L’insonnia, la vigilanza e la coscienza: intorno ad una lettera di J. Ratzinger
La notizia della lettera con cui J. Ratzinger confessava al suo biografo, poco prima della morte, che la sofferenza per la insonnia, di cui aveva iniziato a soffrire poco dopo la elezione a papa, era stato un motivo determinante nella sua rinuncia al ministero petrino, ha suscitato in me tre pensieri.
Anzitutto mi ha immediatamente fatto ricordare una dichiarazione del tutto opposta, che papa Francesco ha rilasciato all’inizio del suo pontificato, in una intervista, in cui rassicurava l’intervistatore preoccupato del carico di lavoro e di responsabilità con una risposta disarmante: “io dormo bene”. E, in un’altra occasione aveva ammesso che di tanto in tanto, tra una udienza e l’altra, seduto sulla sua poltrona, cadeva per alcuni minuti “nel sonno del cane”.
D’altra parte il compito di “vigilanza”, che spetta in primis ai vescovi, può facilmente confondersi con la insonnia. Una sorta di “costrizione alla vigilanza” può sicuramente scatenare una reazione in cui non si può più dormire. Il mutarsi della vigilanza in insonnia sostituisce, indirettamente, il “ladro” al “Signore”. E questo diventa, appunto, il problema, personale e funzionale, spirituale ed ecclesiale.
Il terzo pensiero è suggerito da una straordinaria riflessione del grande filosofo E. Lévinas, che medita con sapienza sulla relazione finissima tra “coscienza” – spesso identificata con la vigile attenzione – e la possibilità di dormire. Il ritrarsi del sonno come alimento della coscienza è così l’esito più sorprendente di questo grande testo. Ascoltiamolo:
“L’insonnia è caratterizzata dalla coscienza che questa situazione non finirà mai, cioè che non c’è più alcun mezzo per ritrarsi dalla vigilanza alla quale si è costretti. Vigilanza senza alcuno scopo. […] Ma bisogna chiedersi se la coscienza si lascia definire dalla vigilanza, se la coscienza non è, piuttosto, la possibilità di sottrarsi alla vigilanza; se il senso proprio della coscienza non consiste per caso nell’essere una vigilanza posta a ridosso di una possibilità di dormire; se il particolare modo di essere dell’io non consiste nel potere di uscire dalla situazione della vigilanza impersonale. Effettivamente, la coscienza partecipa già alla vigilanza. Ma ciò che la caratterizza in modo particolare è il fatto di riservarsi sempre la possibilità di ritrarsi ‘dietro’, per dormire. La coscienza è il potere di dormire. Questa fuga nel pieno è in un certo senso il paradosso stesso della coscienza”. (E. Lévinas, Il Tempo e l’Altro, Genova, Il Melangolo, 1997, pp.22-25).

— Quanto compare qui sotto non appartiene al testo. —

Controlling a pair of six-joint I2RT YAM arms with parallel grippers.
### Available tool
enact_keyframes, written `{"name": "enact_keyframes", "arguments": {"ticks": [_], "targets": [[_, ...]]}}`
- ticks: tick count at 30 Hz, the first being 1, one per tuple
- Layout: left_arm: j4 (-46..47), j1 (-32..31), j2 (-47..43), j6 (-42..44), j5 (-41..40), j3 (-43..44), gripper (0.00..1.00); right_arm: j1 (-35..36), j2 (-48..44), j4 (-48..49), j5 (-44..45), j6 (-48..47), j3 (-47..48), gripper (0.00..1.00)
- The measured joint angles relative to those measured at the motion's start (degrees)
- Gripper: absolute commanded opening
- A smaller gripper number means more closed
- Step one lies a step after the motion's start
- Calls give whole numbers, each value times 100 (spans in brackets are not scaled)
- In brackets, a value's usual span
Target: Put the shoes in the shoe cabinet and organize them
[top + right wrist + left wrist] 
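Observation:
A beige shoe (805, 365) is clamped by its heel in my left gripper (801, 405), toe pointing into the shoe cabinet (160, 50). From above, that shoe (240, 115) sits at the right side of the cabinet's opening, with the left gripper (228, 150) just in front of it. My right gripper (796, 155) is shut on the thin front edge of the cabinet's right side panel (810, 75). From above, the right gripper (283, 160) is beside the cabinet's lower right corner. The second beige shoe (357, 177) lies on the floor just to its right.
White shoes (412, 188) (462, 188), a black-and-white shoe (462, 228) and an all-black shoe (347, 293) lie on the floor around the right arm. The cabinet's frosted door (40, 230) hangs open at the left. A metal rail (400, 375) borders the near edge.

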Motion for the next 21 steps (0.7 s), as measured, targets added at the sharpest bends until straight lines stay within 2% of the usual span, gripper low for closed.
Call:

L’ insonnia, quando diventa incontrollabile, priva chi la vive di una vera coscienza. E’ possibile vigilare solo quando si è potuto dormire. Solo in questa “fuga nel pieno”, in questo ritornare per qualche ora animali, vegetali e minerali, dormendo come “sassi”, come “pietre”, come “legni” o come “cani”, è possibile custodire una coscienza vigile. Non sorprende, perciò, che chi non riusciva più a dormire non si sentisse più in grado di vigilare.